I sure hope so. My point; I doubt very seriously that you guys are going to be draging 2X4's tied to the top of rakes at your local courses any time soon. Manufacturers have been making the game ridiculously easy for amateurs, and a joke out of the skill level once required to play the game for professionals. Furrows, at your clubs, are only going to slow play down, and probably represent no chance for the typical amatuer to recover. (If I'm visiting your club for a round, give me 4.5 hrs max, then on to the grill for a cold one quickly there afterwards. I don't need a 6 hr round, thank you very much.) I just don't see it being adopted at the amatuer level.
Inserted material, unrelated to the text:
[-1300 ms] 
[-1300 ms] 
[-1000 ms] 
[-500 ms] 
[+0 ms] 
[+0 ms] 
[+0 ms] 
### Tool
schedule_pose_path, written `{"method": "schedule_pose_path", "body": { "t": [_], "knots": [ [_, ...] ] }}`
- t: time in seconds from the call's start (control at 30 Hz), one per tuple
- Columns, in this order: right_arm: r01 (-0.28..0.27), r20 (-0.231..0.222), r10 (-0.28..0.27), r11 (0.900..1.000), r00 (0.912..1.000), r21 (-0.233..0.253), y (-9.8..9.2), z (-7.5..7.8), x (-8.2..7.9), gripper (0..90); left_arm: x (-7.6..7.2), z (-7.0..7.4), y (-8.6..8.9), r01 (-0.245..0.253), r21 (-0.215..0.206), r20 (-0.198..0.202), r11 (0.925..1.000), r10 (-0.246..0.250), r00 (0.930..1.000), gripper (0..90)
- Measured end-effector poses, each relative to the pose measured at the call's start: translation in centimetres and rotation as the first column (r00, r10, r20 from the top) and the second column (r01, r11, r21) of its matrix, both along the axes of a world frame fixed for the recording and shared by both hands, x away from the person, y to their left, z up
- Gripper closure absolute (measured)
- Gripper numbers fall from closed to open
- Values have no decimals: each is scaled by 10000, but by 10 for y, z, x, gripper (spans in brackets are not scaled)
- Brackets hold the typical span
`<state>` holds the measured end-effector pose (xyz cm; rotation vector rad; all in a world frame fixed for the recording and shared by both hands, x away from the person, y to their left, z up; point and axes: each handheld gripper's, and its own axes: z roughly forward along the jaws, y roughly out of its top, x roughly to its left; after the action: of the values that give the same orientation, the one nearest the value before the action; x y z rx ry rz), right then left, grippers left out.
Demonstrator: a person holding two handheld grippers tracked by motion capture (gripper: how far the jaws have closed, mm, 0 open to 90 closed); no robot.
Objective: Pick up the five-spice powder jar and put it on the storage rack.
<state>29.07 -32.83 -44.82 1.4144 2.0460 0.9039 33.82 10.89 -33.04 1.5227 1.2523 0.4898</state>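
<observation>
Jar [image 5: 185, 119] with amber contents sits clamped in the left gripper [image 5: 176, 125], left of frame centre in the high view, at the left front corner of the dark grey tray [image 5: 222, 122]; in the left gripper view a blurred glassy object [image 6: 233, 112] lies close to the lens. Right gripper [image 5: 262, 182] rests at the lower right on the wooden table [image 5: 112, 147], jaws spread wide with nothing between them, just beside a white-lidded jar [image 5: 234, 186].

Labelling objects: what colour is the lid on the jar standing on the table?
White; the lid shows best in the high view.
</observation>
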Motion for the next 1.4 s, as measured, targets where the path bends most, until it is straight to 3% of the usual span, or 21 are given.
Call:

So, if it's bifurication making its way into the sport at the professional level, to try and artificially increase the difficulty level that there once was, I say, bring back the wood headed clubs, and the three piece wound balls. Lets get this bifurication going..............., lets make golf at the professional level "TOUGH AGAIN", right John Hawkins??? If it's real blood and guts golf you want John, let the bifurication begin. Golf, played the way it used to be played John, where putting a square clubface on the ball use to mean something, because when you didn't, that ball would curve so far off line it would actually find a green side bunker. In the wind, these clubs and balls Mr. Hawkins would have to be purposely kept low, ahh-la Tom Watson style at the British Open, and struck on that "big as a dime" sweetspot. That, Mr. Hawkins is when golf was truly golf, and Men were nervous.